- **What to work on**
Print the listing below a second time, exactly, and omit its images.

- **Supplied information**
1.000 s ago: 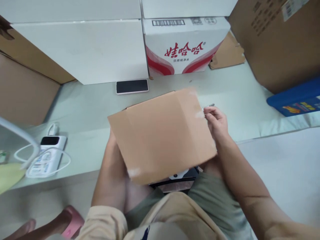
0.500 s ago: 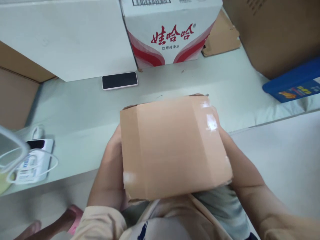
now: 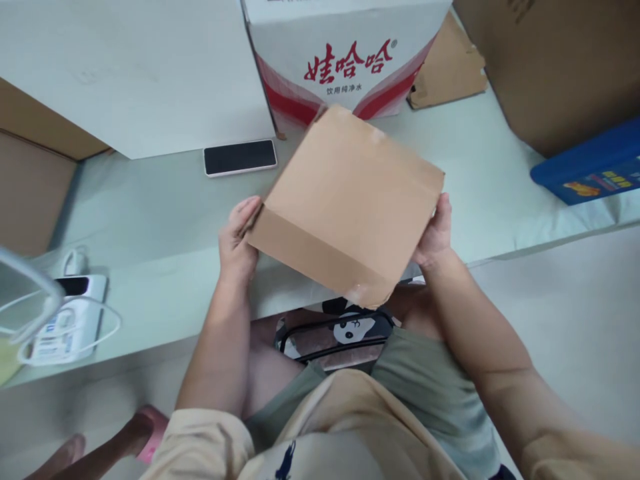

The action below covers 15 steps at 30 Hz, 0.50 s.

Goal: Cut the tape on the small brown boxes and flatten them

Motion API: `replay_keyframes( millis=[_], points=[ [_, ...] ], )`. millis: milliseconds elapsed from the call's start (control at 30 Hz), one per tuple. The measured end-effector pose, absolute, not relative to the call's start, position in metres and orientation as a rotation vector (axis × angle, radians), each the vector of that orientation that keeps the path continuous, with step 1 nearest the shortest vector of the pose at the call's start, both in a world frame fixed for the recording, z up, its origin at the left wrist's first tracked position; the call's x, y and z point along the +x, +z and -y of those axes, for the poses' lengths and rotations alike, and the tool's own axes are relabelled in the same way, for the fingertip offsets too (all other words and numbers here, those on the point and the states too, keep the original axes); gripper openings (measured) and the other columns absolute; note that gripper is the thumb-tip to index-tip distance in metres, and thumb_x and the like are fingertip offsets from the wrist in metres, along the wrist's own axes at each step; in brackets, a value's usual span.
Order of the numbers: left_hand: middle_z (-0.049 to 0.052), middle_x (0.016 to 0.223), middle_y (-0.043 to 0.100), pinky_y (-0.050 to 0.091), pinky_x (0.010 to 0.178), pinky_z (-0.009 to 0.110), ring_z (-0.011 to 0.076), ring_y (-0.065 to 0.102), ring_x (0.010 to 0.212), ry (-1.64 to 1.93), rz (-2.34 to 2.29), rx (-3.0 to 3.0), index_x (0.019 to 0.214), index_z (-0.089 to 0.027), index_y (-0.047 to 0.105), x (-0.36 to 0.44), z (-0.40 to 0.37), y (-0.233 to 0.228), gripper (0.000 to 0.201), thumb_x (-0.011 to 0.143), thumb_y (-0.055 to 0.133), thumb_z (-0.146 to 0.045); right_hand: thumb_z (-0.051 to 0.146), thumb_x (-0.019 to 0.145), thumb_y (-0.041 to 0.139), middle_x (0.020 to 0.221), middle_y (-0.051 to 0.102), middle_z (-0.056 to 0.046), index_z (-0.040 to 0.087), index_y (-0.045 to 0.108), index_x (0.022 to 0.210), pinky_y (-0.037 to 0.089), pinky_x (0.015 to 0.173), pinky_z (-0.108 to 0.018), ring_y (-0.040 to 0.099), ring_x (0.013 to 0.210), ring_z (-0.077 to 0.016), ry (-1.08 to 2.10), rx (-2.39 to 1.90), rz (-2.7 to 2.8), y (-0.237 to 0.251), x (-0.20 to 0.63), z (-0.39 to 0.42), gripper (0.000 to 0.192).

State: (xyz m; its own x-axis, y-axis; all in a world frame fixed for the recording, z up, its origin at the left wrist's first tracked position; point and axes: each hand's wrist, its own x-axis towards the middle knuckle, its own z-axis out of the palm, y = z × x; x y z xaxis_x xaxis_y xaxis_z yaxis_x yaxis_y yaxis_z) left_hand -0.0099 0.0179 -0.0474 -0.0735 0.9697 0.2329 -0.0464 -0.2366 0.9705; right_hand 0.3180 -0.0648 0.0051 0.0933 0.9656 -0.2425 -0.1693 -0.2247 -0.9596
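Note:
A brown cardboard box (image 3: 350, 200) is held up between my two hands over the front of the table, turned at an angle. My left hand (image 3: 241, 233) grips its left corner, thumb on top and fingers partly hidden behind. On the right side, my right hand (image 3: 436, 230) is closed around the box's edge, with most fingers out of sight underneath. Bits of shiny clear tape show on its top and near corner. A phone with a dark screen (image 3: 240, 158) lies on the table beyond my left hand.
Behind the box stand a white carton with red lettering (image 3: 345, 67) and a large white box (image 3: 150, 80). A blue package (image 3: 590, 167) sits at right. At left, a white power strip (image 3: 70, 327) carries cables. Another person's foot in a pink shoe (image 3: 153, 430) shows below the table (image 3: 165, 293).
The box has moved away from my body, towards the white carton, and rotated clockwise. Both hands have come into clearer view at its sides, and a panda-patterned item shows below.

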Motion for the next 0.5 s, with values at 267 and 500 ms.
replay_keyframes(
  millis=[267,500],
  points=[
    [0.005,0.142,0.064,0.039,0.125,0.053,0.035,0.054,0.14,1.23,-1.078,1.46,0.105,-0.03,0.082,-0.028,-0.014,-0.037,0.036,0.07,0.073,-0.031,0.059,0.063,0.079,0.106,0.077,-0.01,0.024,0.066,0.107,0.062,0.093,-0.054,0.072,0.108,-0.0351,1.391,-1.439,0.636,-0.004,0.328,0.066,0.057],
    [0.005,0.127,0.068,0.059,0.09,0.038,0.0274,0.067,0.113,1.468,-0.897,0.945,0.105,-0.029,0.075,-0.027,-0.009,-0.02,0.041,0.066,0.07,-0.037,0.051,0.071,0.075,0.095,0.077,-0.007,0.025,0.068,0.1,0.067,0.083,-0.051,0.075,0.1,-0.0314,1.187,-1.341,0.588,0.007,0.338,0.086,0.04]
  ],
)
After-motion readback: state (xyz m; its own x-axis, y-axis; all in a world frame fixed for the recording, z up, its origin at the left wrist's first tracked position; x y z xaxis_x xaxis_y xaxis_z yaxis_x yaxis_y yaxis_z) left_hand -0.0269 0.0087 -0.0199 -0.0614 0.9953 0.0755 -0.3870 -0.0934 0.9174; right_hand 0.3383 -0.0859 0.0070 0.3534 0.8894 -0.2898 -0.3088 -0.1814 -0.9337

- **Solution for this problem**
1.000 s ago: 
0.500 s ago: 
now: 

The action below covers 15 steps at 30 Hz, 0.50 s.

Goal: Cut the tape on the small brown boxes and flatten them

Motion API: `replay_keyframes( millis=[_], points=[ [_, ...] ], )`. millis: milliseconds elapsed from the call's start (control at 30 Hz), one per tuple. The measured end-effector pose, absolute, not relative to the call's start, position in metres and orientation as a rotation vector (axis × angle, radians), each the vector of that orientation that keeps the path continuous, with step 1 nearest the shortest vector of the pose at the call's start, both in a world frame fixed for the recording, z up, its origin at the left wrist's first tracked position; the call's x, y and z point along the +x, +z and -y of those axes, for the poses' lengths and rotations alike, and the tool's own axes are relabelled in the same way, for the fingertip offsets too (all other words and numbers here, those on the point and the states too, keep the original axes); gripper openings (measured) and the other columns absolute; note that gripper is the thumb-tip to index-tip distance in metres, and thumb_x and the like are fingertip offsets from the wrist in metres, along the wrist's own axes at each step; in brackets, a value's usual span.
Order of the numbers: left_hand: middle_z (-0.049 to 0.052), middle_x (0.016 to 0.223), middle_y (-0.043 to 0.100), pinky_y (-0.050 to 0.091), pinky_x (0.010 to 0.178), pinky_z (-0.009 to 0.110), ring_z (-0.011 to 0.076), ring_y (-0.065 to 0.102), ring_x (0.010 to 0.212), ry (-1.64 to 1.93), rz (-2.34 to 2.29), rx (-3.0 to 3.0), index_x (0.019 to 0.214), index_z (-0.089 to 0.027), index_y (-0.047 to 0.105), x (-0.36 to 0.44), z (-0.40 to 0.37), y (-0.233 to 0.228), gripper (0.000 to 0.201), thumb_x (-0.011 to 0.143), thumb_y (-0.055 to 0.133), thumb_z (-0.146 to 0.045); right_hand: thumb_z (-0.051 to 0.146), thumb_x (-0.019 to 0.145), thumb_y (-0.041 to 0.139), middle_x (0.020 to 0.221), middle_y (-0.051 to 0.102), middle_z (-0.056 to 0.046), index_z (-0.040 to 0.087), index_y (-0.045 to 0.108), index_x (0.022 to 0.210), pinky_y (-0.037 to 0.089), pinky_x (0.015 to 0.173), pinky_z (-0.108 to 0.018), ring_y (-0.040 to 0.099), ring_x (0.013 to 0.210), ring_z (-0.077 to 0.016), ry (-1.08 to 2.10), rx (-2.39 to 1.90), rz (-2.7 to 2.8), y (-0.237 to 0.251), x (-0.20 to 0.63), z (-0.39 to 0.42), gripper (0.000 to 0.192).

State: (xyz m; its own x-axis, y-axis; all in a world frame fixed for the recording, z up, its origin at the left wrist's first tracked position; point and axes: each hand's wrist, its own x-axis towards the middle knuckle, its own z-axis out of the palm, y = z × x; x y z xaxis_x xaxis_y xaxis_z yaxis_x yaxis_y yaxis_z) left_hand -0.0099 0.0179 -0.0474 -0.0735 0.9697 0.2329 -0.0464 -0.2366 0.9705; right_hand 0.3180 -0.0648 0.0051 0.0933 0.9656 -0.2425 -0.1693 -0.2247 -0.9596
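Note:
A brown cardboard box (image 3: 350, 200) is held up between my two hands over the front of the table, turned at an angle. My left hand (image 3: 241, 233) grips its left corner, thumb on top and fingers partly hidden behind. On the right side, my right hand (image 3: 436, 230) is closed around the box's edge, with most fingers out of sight underneath. Bits of shiny clear tape show on its top and near corner. A phone with a dark screen (image 3: 240, 158) lies on the table beyond my left hand.
Behind the box stand a white carton with red lettering (image 3: 345, 67) and a large white box (image 3: 150, 80). A blue package (image 3: 590, 167) sits at right. At left, a white power strip (image 3: 70, 327) carries cables. Another person's foot in a pink shoe (image 3: 153, 430) shows below the table (image 3: 165, 293).
The box has moved away from my body, towards the white carton, and rotated clockwise. Both hands have come into clearer view at its sides, and a panda-patterned item shows below.
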
Motion for the next 0.5 s, with values at 267 and 500 ms.
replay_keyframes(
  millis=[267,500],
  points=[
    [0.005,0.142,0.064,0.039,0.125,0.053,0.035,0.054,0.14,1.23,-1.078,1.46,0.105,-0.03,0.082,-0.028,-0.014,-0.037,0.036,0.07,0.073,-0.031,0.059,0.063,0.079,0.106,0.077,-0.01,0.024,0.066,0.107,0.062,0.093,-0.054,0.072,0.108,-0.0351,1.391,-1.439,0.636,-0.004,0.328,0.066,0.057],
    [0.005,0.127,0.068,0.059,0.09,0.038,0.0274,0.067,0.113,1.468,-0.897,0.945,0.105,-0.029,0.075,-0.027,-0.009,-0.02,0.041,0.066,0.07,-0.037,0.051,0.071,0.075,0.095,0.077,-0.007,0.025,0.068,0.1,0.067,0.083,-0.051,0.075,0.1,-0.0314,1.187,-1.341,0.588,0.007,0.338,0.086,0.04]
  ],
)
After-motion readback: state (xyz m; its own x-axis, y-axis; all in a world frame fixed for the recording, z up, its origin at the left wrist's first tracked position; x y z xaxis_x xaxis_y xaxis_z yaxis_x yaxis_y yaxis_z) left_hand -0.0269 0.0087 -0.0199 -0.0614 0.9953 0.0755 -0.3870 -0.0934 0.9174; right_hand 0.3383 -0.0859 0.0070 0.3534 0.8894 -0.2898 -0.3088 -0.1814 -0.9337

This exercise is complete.